The Exhilarating Chaos Between What We Know and What We Don't

The Exhilarating Chaos Between What We Know and What We Don't

Our 'learning potential' should outweigh credential-packed resumes

By Gabrielle Santa-Donato     Feb 19, 2013

The Exhilarating Chaos Between What We Know and What We Don't

Two weekends, two conferences, one high school, and one documentary film later and I am stuffed. Like after Thanksgiving.

Last night, I watched the Eames documentary on Netflix. One particular narrative thread struck me. The narrator pointed out that when IBM approached Charles Eames to design for the World’s Fair and make the advent of computers more accessible and less frightening, Charles was perfect for the job. Not because computers, fairs, and big tech companies were in his niche, but because his potential to learn, grow, and contribute to these fields was exponential. Deals were signed on a handshake without extensive contracts. Projects were built on the trust that two beautiful minds (Charles and Ray Eames) would learn and accomplish great things in a new field with a new project, experimenting in a new line of thinking.

That kind of trust based on learning potential rather than learning accomplishments is undervalued even in organizations that base their brand on innovation. Three weeks ago, I attended HarvardxDesign, a new conference on design-thinking that hosted an education design challenge. Having done some work at the Harvard Innovation lab as a grad student, I was curious to see how they were pulling in all these stellar and accomplished employees from Google Creative Labs, IDEO, Continuum, Frog, Parsons, etc. into one room. I tend to stare starry eyed at these people, itching to participate in their work more intimately because, after all, they have commoditized creative practice.
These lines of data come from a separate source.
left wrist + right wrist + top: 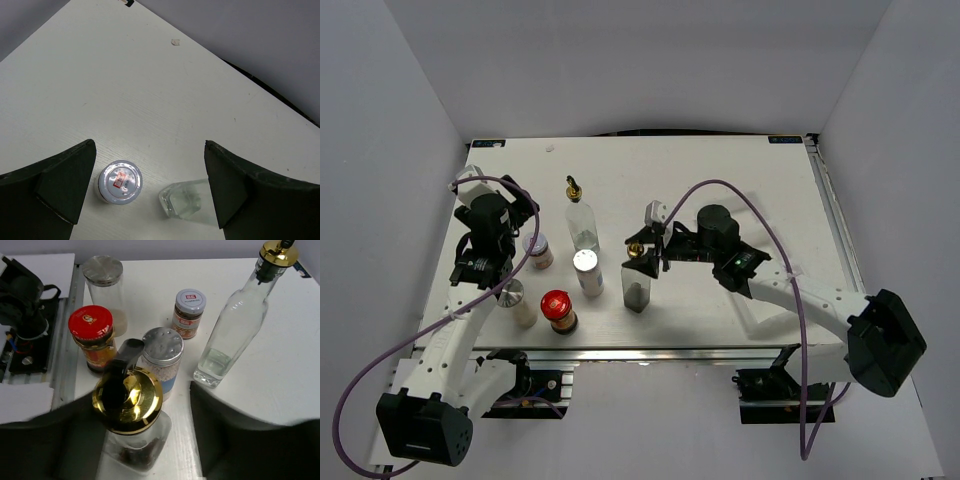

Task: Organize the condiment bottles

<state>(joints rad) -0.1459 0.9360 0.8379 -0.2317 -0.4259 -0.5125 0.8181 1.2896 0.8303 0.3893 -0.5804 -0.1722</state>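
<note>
A white table [720,180] holds six upright condiment containers [587,270] toward its left side. A red-lidded jar [558,310] stands near the front edge, a tall clear bottle [582,222] farthest back.

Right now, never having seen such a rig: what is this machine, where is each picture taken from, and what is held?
Two robot arms, each ending in a two-finger gripper, stand at the near edge of a white table. The wide picture looks down from above; the others come from a camera on each wrist. On the table stand a glass bottle, a second glass bottle, a shaker, a second shaker, a red-lidded jar and a white-lidded jar. The left gripper hangs open, empty. The right gripper straddles the second glass bottle without clamping it.
</note>
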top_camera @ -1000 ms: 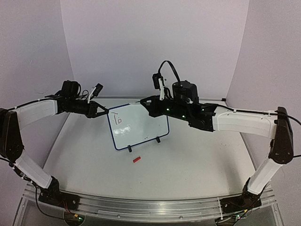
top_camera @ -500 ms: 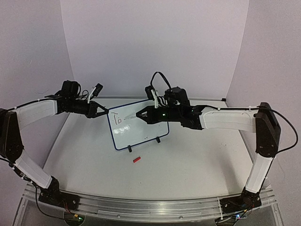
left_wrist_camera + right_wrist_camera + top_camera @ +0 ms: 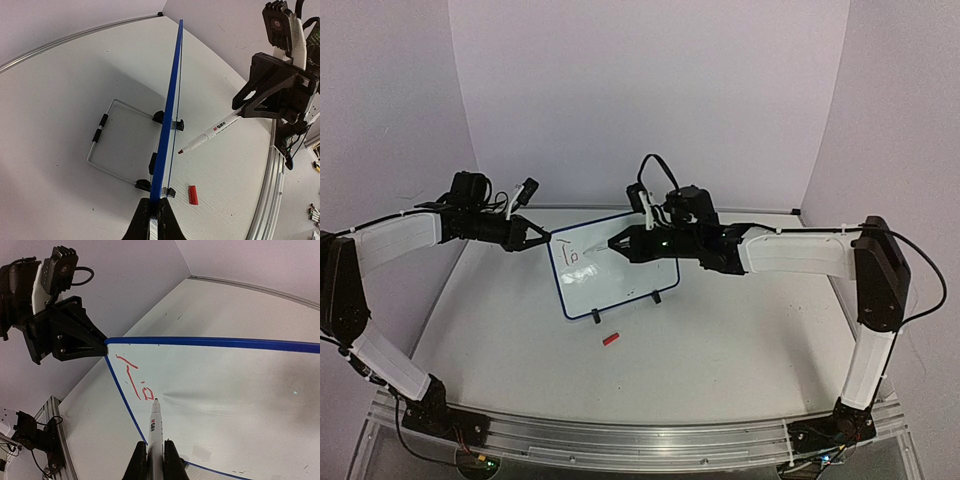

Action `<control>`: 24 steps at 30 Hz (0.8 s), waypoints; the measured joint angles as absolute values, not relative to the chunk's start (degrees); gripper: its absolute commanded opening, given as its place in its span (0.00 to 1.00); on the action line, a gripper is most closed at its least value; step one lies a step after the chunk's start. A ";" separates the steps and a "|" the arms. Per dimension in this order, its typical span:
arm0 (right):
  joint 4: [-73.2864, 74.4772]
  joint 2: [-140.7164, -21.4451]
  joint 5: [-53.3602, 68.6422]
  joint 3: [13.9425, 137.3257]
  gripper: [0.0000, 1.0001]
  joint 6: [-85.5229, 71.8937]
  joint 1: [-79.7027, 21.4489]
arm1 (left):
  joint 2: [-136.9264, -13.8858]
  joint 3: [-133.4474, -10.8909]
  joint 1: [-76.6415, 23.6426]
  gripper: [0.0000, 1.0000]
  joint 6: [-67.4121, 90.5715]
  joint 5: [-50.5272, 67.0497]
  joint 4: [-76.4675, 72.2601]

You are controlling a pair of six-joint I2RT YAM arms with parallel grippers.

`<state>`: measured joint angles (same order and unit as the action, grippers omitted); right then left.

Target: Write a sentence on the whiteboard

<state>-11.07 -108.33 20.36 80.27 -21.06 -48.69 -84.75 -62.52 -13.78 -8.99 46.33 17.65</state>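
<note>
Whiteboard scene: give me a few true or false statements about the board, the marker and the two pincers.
The left pincer clamps a corner of the whiteboard. True.
The right pincer holds a capped marker. False: its tip is bare, and the red cap lies on the table in front of the board.
The red writing reads roughly "To". True.
The whiteboard lies flat. False: it stands upright on its wire stand.
</note>
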 measured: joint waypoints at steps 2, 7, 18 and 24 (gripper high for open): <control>-11.16 -108.33 20.16 79.92 0.00 -21.04 -48.69 | -84.75 -62.52 -13.82 0.00 -9.02 46.33 17.65; -10.83 -108.33 19.99 78.61 0.00 -21.04 -48.69 | -84.75 -62.52 -13.91 0.00 -9.02 46.33 17.67; -10.96 -108.55 19.99 78.65 0.00 -21.04 -48.69 | -84.75 -62.52 -13.93 0.00 -9.06 46.28 17.72; -11.09 -109.75 19.90 79.13 0.00 -21.04 -48.69 | -84.73 -62.52 -13.93 0.00 -9.06 46.24 17.74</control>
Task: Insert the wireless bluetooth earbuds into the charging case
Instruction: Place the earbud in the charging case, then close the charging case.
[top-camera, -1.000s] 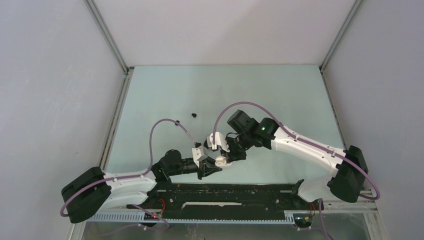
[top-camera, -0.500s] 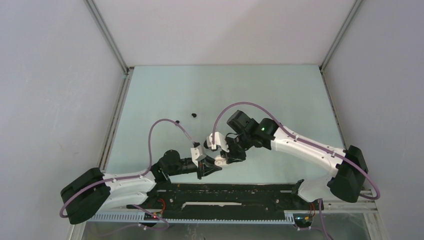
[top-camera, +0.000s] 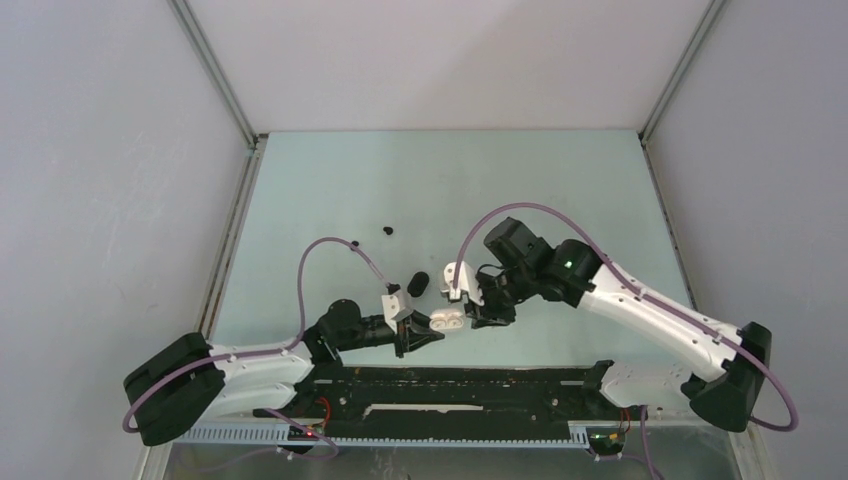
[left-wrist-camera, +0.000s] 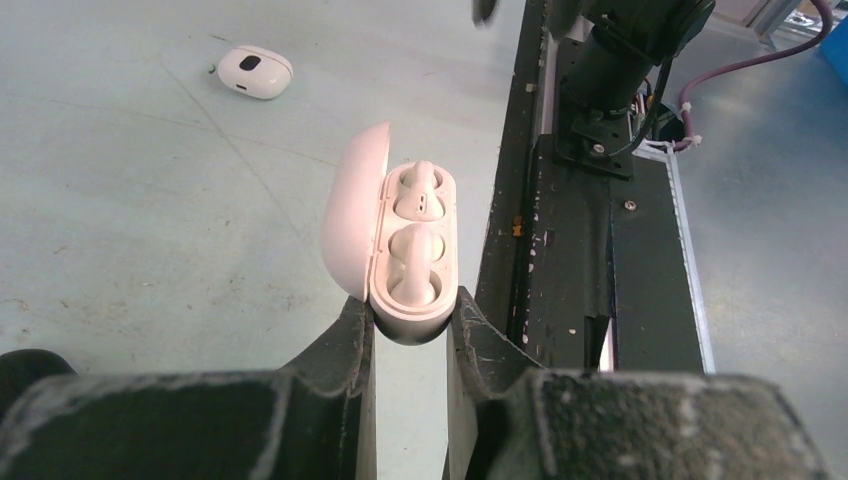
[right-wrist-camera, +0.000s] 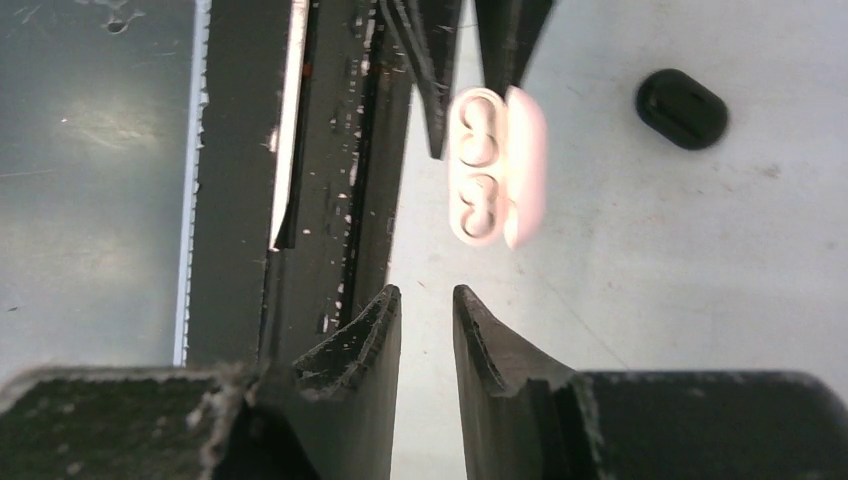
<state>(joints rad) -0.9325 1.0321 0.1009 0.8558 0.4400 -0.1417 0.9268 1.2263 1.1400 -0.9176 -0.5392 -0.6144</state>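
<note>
My left gripper is shut on the near end of an open white charging case, holding it low near the table's front edge. In the left wrist view the case has its lid swung left and two white earbuds seated in it, one behind and one in front, between my left gripper's fingertips. My right gripper is just right of the case, narrowly open and empty. The right wrist view shows it short of the case. One black earbud lies on the table farther back.
A closed black case lies just behind the left gripper and shows in the right wrist view. A closed white case lies on the table beyond. The black base rail runs along the front edge.
My right gripper has drawn back to the right, off the white case, uncovering the open case and the black case behind it. The left gripper has kept still with the case.
</note>
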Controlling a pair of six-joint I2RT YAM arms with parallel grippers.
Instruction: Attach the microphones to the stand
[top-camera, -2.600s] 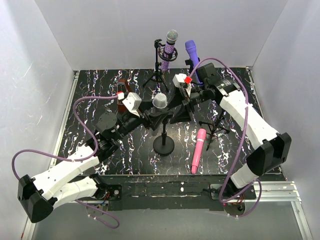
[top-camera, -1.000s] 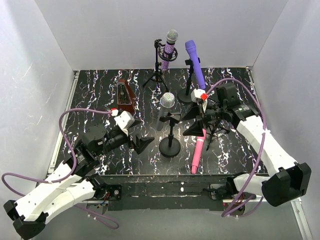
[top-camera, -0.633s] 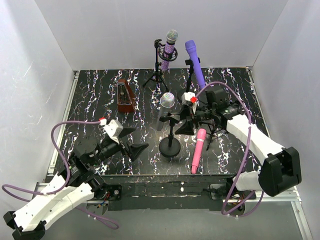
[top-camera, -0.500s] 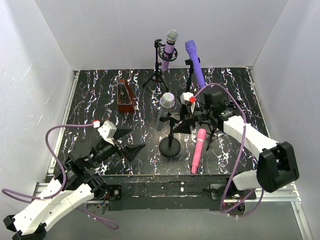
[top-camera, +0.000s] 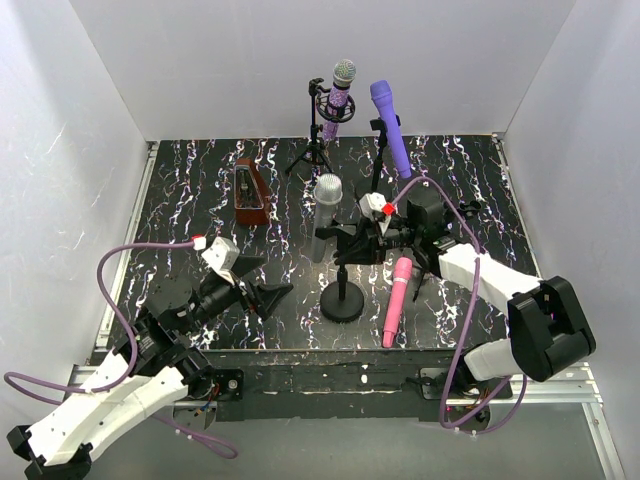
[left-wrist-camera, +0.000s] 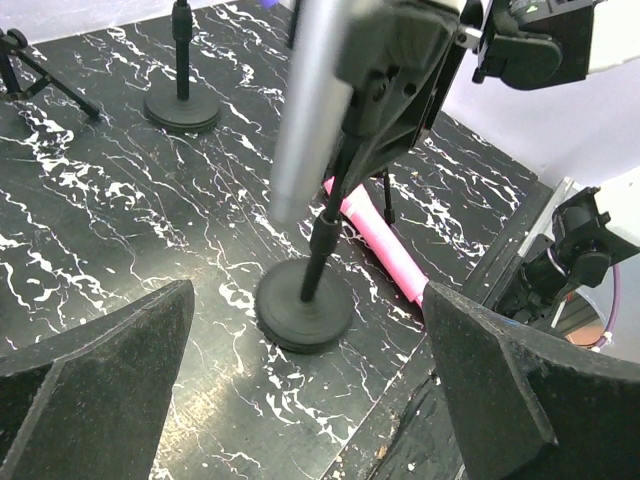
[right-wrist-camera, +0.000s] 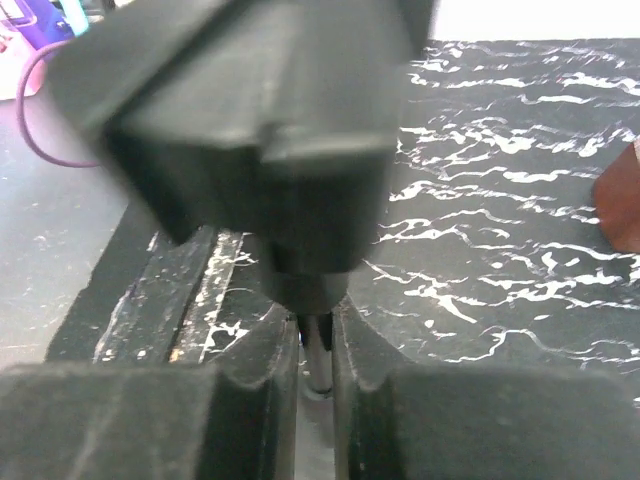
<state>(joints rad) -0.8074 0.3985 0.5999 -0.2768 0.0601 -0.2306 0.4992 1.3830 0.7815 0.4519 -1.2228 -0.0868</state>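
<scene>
1. Clamping the thin pole of the round-based stand (top-camera: 342, 301) just under its clip, my right gripper (right-wrist-camera: 318, 352) is closed tight on it.
2. The silver-grey microphone (top-camera: 326, 208) sits in that clip, nearly upright, mesh head up.
3. The pink microphone (top-camera: 396, 300) lies flat on the surface (top-camera: 190, 200), at 3 o'clock from the stand's base.
4. Towards 12 o'clock, the glittery purple microphone (top-camera: 340, 92) and the violet microphone (top-camera: 390, 128) each sit in a stand.
5. My left gripper (top-camera: 268, 279) hangs at 9 o'clock from the base, spread wide and empty.

Left arm (top-camera: 100, 418), right arm (top-camera: 476, 268): white shells, black joints, purple cables, red tabs.
</scene>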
And thank goodness they have. People talk creativity all the time; I would much prefer talking about refining a structure to use and grow it. However, in overusing terms like “design-thinking,” we conflate ideas, subjects, objects, and remove ourselves further from what learning by feeling and doing is really about. For example, “education” was a theme of the conference, but education was rarely discussed, if not for one strong moderator consistently asking how each presenter’s work applied to learning and education.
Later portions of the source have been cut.